* [Task instructions]:
Copy each line of the records that contains the word "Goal".

* [Data supplied]:
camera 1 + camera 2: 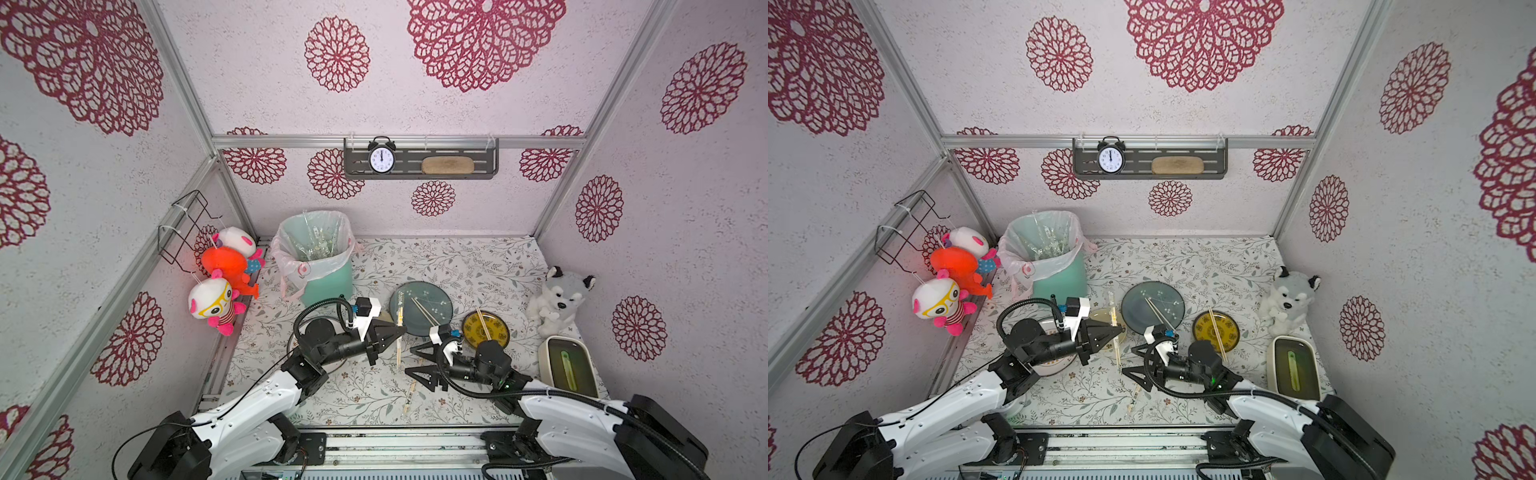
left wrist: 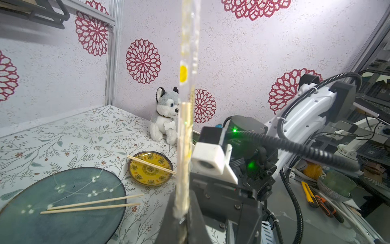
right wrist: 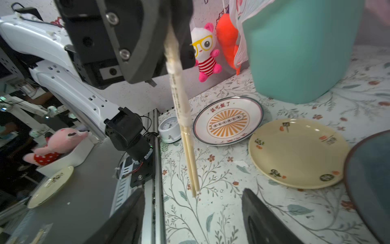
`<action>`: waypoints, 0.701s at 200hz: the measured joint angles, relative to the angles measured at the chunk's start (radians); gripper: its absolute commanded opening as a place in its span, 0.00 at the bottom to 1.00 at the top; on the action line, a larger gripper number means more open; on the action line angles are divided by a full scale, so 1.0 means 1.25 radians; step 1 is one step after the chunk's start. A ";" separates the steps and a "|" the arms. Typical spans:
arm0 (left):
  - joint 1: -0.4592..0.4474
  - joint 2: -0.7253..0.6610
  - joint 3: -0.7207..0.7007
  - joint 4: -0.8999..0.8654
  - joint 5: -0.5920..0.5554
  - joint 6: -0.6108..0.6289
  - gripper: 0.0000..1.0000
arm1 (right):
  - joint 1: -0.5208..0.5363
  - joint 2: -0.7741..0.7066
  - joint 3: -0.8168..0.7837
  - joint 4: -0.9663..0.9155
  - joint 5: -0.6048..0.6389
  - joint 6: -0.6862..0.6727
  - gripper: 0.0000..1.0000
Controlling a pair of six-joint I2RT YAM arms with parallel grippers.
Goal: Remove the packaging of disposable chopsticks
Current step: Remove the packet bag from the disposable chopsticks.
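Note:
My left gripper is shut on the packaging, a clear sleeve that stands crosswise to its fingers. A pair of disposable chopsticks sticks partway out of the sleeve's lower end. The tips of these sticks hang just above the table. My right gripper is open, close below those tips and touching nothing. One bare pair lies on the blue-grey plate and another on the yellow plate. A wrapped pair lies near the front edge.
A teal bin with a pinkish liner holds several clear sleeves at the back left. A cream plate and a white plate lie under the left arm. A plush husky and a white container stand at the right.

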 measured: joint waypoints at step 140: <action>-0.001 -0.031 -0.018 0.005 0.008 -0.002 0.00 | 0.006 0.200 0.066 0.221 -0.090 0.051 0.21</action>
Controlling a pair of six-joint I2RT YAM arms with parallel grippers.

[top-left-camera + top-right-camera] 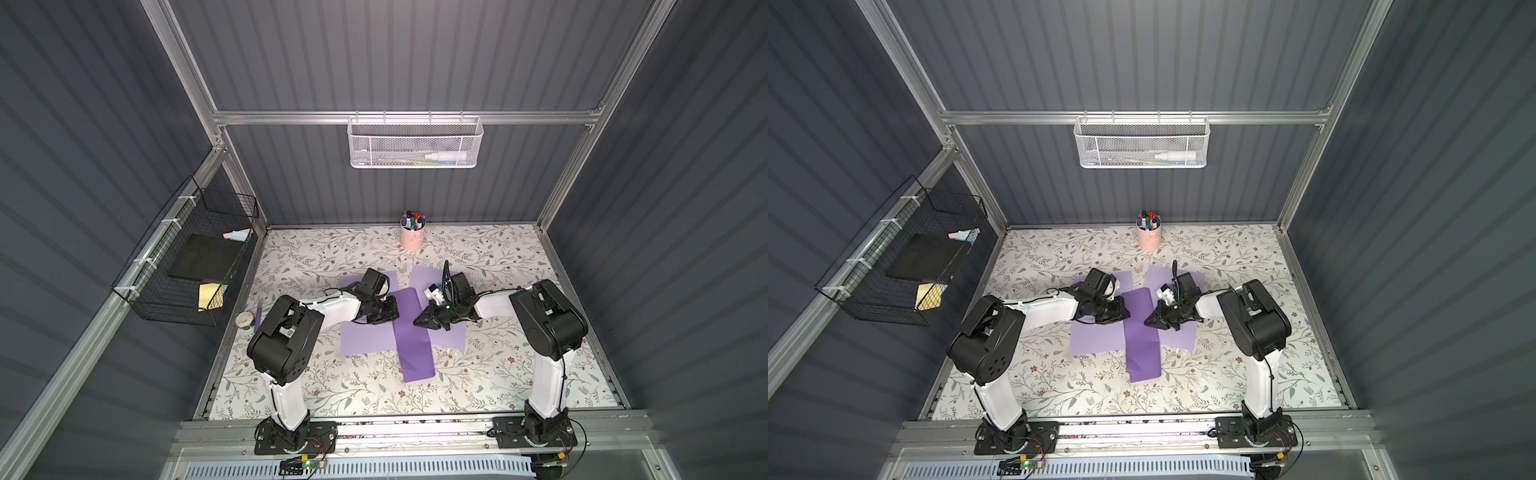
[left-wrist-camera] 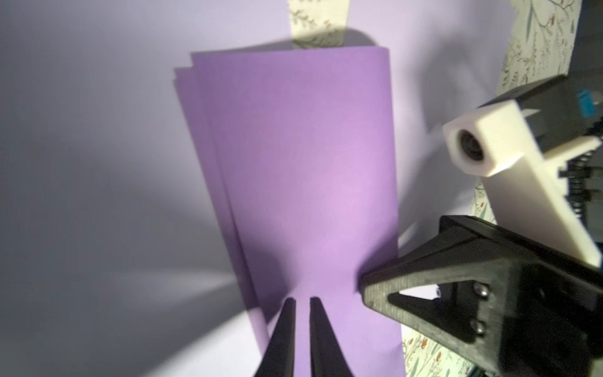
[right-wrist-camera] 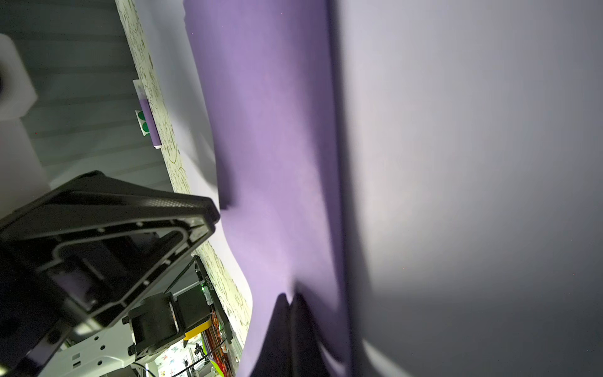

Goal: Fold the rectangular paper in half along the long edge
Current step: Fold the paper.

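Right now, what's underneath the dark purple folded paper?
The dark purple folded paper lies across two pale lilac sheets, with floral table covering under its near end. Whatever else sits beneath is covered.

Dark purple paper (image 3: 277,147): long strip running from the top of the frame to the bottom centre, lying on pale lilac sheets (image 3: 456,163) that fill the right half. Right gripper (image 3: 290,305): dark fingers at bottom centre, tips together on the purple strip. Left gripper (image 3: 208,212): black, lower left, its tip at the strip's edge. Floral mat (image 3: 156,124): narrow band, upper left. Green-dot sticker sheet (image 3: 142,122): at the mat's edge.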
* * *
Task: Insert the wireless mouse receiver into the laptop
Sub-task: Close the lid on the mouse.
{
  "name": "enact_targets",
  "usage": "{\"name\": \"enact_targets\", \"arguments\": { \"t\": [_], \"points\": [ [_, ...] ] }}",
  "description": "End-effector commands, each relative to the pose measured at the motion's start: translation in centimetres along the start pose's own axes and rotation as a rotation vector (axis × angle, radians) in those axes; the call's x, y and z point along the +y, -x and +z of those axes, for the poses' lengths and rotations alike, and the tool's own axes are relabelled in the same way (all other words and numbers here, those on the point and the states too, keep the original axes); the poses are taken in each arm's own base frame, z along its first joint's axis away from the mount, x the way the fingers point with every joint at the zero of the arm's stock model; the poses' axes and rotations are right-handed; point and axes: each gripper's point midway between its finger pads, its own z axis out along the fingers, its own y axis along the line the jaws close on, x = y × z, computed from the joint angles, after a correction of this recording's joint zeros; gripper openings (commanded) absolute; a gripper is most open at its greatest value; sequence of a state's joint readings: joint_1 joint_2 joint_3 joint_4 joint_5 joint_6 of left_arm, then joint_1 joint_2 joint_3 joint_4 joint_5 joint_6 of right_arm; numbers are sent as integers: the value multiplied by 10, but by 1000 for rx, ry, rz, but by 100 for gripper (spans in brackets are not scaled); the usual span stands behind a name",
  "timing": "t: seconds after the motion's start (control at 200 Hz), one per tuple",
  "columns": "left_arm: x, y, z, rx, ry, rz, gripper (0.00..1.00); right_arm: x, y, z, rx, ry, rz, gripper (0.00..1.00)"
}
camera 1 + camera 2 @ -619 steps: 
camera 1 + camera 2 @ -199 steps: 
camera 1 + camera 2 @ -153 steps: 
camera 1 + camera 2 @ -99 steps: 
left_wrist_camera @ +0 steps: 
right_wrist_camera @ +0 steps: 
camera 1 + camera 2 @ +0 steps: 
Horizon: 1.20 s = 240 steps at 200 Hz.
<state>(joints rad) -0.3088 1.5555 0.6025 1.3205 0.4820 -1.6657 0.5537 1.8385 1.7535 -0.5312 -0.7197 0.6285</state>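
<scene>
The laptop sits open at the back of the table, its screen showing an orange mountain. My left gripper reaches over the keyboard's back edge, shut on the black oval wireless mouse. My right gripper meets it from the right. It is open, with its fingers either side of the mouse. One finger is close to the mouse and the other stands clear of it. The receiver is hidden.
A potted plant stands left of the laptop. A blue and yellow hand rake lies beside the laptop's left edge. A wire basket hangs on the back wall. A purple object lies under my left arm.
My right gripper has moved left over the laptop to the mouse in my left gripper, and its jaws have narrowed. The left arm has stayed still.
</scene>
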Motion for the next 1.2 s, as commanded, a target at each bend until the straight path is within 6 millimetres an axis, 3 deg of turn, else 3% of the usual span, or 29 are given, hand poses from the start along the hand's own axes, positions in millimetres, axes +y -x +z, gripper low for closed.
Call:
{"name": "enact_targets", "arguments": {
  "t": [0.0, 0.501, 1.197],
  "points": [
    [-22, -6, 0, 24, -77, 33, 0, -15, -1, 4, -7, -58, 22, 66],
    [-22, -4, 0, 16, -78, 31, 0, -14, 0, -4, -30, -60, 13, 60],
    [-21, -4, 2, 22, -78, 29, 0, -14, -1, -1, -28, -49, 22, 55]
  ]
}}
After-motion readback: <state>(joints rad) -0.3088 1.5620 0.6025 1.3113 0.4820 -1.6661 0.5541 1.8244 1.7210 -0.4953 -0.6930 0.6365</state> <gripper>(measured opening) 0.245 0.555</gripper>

* [Your response]:
Goal: Remove the packaging of disposable chopsticks
Goal: Fold the rectangular paper in half along the long edge

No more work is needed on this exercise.